:: Your goal ::
Say how many lines in the entries hold the string "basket", giving the number by itself.

[Data entries]

+++++

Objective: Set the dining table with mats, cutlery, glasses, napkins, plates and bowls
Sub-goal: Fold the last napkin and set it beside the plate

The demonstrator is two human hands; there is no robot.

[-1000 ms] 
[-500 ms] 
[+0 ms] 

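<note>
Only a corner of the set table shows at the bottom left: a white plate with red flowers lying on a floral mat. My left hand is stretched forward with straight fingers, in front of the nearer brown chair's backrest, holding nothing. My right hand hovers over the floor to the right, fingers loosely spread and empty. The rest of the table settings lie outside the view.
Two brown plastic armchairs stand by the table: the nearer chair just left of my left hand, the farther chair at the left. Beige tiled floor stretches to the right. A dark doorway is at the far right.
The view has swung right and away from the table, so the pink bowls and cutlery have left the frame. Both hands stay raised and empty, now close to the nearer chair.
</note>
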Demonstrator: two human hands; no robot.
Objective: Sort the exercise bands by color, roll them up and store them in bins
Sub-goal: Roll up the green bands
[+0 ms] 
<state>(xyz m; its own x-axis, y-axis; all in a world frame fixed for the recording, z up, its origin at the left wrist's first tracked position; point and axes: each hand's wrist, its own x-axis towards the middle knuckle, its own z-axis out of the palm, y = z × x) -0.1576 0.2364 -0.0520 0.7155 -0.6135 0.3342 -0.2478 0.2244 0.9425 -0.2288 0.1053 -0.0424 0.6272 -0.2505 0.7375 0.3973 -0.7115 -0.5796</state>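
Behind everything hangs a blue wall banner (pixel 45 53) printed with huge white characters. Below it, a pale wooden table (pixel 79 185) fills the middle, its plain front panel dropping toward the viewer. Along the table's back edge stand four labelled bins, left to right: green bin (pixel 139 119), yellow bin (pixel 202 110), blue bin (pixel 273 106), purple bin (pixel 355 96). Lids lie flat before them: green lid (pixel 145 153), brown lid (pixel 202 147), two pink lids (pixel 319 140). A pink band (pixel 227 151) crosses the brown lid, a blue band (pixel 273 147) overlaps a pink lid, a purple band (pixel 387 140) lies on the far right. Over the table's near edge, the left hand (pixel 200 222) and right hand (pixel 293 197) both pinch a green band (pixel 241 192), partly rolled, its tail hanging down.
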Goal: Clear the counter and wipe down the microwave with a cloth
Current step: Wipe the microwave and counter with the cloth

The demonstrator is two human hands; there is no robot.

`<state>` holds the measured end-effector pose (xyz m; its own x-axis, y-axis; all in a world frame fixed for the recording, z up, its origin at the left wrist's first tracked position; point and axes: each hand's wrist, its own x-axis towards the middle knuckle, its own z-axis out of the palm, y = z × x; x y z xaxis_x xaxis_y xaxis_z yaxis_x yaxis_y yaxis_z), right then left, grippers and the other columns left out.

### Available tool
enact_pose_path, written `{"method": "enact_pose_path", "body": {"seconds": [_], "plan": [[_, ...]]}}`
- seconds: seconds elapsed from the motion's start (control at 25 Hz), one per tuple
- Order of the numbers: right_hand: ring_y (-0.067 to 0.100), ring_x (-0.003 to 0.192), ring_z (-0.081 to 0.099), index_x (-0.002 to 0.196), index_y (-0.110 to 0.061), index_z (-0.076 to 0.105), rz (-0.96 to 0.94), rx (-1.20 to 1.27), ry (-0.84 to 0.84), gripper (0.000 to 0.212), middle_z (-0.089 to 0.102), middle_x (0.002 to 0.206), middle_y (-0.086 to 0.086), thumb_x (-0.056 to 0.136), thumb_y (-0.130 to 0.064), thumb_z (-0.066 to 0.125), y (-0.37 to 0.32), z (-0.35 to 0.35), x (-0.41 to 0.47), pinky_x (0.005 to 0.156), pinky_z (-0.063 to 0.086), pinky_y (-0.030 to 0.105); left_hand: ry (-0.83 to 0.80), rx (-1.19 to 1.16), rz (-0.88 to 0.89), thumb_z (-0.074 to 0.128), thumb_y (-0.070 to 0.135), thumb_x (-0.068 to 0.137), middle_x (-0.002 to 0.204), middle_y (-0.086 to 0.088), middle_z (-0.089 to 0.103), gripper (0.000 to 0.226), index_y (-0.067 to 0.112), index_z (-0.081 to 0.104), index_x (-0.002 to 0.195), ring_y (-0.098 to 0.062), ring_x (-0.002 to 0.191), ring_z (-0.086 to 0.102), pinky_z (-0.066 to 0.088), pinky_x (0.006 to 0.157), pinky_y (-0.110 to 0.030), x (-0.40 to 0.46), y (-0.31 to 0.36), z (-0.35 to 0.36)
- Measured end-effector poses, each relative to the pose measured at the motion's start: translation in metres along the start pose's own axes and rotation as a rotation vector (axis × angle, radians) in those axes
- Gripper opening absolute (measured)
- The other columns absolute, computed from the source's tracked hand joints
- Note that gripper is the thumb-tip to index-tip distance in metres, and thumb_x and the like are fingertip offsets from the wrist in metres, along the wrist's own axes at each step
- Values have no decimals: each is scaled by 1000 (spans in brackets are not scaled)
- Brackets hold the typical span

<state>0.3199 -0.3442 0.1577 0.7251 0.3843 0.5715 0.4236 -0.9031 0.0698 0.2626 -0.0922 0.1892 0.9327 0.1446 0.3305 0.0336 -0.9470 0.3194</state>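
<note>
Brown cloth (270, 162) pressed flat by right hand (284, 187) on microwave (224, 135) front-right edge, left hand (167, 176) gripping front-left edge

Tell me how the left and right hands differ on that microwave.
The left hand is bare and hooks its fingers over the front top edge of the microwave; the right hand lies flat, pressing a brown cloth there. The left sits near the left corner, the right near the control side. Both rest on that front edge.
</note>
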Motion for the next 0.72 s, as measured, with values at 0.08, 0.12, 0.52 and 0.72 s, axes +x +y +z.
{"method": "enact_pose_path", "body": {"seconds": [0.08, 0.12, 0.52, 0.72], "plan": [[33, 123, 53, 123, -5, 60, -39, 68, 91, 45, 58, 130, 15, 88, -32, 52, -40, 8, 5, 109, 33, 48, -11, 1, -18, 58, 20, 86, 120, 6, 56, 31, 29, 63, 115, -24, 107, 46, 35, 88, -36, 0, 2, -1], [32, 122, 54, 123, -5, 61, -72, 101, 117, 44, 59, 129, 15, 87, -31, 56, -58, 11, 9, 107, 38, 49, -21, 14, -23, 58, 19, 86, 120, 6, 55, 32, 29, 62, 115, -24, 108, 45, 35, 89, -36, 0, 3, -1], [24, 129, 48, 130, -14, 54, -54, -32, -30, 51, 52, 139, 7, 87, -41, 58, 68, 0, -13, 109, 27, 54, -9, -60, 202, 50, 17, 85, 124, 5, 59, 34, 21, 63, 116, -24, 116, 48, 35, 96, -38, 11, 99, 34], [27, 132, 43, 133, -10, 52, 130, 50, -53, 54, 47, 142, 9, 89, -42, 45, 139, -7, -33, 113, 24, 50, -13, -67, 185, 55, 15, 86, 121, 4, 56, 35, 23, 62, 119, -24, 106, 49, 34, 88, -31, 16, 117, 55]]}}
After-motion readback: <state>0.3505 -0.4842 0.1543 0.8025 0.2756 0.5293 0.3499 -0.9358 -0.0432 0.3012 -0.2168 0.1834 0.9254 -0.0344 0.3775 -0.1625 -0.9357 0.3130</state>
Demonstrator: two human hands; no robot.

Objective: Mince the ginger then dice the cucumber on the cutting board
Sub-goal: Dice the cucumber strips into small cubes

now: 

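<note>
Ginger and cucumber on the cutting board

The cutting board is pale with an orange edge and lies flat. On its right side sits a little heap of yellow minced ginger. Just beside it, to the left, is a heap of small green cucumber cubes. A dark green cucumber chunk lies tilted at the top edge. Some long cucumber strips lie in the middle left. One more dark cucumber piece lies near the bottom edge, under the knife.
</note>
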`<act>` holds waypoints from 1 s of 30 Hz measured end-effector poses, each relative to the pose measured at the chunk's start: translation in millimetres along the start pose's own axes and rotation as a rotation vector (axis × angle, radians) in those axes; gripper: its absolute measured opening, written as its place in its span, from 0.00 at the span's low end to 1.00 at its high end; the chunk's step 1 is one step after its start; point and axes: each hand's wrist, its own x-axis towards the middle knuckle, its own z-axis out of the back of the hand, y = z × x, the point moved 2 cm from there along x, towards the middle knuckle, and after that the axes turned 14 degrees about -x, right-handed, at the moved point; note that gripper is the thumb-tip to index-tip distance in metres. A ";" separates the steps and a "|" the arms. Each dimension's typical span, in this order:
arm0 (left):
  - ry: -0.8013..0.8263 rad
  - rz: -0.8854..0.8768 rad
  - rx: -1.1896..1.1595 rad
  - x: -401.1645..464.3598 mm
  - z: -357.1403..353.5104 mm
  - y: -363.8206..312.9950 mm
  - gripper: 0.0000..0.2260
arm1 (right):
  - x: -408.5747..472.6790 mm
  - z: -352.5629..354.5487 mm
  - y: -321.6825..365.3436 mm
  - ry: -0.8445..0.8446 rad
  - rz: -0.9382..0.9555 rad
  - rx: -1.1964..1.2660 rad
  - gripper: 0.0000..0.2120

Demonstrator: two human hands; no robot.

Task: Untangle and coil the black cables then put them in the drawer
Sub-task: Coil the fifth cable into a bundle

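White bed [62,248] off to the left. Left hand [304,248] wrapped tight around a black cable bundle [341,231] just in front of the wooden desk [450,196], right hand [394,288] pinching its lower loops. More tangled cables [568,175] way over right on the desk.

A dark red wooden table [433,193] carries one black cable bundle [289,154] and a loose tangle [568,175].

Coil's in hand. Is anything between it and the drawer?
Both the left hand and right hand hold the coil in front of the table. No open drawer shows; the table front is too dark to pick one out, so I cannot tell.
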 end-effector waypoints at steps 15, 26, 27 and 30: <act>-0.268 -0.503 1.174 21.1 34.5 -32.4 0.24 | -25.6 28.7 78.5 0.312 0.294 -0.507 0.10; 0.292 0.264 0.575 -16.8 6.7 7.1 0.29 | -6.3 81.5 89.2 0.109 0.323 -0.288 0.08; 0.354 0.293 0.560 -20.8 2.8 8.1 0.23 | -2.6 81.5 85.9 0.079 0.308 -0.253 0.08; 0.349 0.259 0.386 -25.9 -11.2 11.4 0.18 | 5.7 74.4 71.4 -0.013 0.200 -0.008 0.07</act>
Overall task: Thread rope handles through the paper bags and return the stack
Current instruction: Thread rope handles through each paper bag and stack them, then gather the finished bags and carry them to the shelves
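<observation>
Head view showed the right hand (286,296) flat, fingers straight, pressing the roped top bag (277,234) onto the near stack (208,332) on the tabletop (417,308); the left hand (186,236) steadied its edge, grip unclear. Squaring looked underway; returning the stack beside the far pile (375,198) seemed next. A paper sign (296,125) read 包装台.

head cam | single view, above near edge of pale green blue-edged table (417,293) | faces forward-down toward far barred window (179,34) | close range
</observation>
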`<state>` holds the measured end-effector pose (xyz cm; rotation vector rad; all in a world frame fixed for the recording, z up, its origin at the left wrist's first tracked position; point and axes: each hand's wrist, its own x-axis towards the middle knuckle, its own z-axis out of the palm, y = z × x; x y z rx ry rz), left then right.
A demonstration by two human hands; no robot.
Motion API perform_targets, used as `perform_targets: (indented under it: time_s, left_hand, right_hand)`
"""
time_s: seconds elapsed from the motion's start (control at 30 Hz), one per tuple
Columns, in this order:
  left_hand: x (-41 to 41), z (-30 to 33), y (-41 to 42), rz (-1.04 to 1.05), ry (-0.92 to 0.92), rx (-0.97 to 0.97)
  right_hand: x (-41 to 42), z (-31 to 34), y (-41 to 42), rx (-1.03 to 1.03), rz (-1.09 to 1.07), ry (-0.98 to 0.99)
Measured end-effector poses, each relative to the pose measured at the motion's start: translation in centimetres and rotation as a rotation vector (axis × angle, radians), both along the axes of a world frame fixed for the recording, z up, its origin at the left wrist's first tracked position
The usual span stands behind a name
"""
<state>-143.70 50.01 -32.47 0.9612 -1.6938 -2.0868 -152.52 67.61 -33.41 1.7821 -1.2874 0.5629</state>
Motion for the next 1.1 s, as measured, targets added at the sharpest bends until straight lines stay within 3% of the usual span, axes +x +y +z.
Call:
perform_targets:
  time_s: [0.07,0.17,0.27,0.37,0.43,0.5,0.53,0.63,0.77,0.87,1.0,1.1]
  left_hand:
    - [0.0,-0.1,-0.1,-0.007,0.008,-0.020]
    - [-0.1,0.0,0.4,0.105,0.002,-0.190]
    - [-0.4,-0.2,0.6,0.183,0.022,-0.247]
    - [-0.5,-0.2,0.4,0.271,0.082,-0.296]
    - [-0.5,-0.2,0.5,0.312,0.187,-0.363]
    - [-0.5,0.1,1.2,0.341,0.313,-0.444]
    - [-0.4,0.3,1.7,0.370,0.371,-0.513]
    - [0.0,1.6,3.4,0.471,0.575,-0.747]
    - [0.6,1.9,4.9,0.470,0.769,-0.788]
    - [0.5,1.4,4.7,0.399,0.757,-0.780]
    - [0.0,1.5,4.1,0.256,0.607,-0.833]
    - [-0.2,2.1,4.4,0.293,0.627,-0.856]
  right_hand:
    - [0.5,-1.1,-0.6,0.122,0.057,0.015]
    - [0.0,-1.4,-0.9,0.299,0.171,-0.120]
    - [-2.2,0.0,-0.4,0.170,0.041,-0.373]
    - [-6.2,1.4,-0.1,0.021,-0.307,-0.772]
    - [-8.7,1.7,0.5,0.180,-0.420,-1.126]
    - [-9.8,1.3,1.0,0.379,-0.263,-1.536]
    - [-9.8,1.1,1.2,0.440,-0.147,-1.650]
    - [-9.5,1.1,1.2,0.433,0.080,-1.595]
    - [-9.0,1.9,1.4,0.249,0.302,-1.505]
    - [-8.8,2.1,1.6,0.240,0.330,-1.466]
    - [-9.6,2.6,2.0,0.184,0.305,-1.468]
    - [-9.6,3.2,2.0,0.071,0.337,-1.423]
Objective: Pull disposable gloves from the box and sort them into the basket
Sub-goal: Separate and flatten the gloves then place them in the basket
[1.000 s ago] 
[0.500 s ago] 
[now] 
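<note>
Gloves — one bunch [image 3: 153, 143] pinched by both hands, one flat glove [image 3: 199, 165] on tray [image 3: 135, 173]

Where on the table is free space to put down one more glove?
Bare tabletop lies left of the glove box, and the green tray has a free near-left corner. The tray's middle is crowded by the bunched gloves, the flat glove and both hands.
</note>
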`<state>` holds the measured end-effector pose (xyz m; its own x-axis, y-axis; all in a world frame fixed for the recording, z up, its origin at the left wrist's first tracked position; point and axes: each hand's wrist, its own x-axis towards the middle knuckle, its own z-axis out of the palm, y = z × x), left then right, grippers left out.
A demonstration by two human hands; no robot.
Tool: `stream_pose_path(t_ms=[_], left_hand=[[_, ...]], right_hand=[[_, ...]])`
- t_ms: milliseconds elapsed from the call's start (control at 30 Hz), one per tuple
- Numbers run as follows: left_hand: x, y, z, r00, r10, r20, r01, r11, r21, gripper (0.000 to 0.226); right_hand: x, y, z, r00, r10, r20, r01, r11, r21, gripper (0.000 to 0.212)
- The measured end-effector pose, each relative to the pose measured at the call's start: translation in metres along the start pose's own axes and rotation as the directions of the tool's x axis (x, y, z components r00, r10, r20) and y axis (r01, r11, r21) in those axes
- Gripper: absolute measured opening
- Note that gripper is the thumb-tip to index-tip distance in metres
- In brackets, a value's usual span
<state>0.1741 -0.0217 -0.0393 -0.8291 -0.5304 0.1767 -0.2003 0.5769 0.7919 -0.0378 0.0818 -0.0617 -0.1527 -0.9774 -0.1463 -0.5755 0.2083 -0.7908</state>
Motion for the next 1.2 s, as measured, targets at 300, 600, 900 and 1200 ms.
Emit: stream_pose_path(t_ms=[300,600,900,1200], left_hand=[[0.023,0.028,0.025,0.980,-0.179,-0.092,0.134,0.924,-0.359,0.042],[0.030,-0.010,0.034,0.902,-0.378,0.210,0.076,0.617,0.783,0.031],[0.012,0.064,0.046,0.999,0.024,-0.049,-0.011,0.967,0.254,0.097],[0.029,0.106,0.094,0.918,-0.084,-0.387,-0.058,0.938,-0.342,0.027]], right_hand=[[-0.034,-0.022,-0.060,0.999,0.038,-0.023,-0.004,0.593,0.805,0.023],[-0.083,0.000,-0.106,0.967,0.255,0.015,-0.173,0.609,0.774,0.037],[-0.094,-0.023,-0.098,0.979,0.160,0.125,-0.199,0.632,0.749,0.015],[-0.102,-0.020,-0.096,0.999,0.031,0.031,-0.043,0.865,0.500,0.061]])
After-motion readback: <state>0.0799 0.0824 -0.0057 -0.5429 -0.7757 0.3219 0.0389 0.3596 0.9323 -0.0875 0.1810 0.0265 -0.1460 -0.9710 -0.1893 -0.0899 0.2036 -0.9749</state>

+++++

:: Answer area ::
2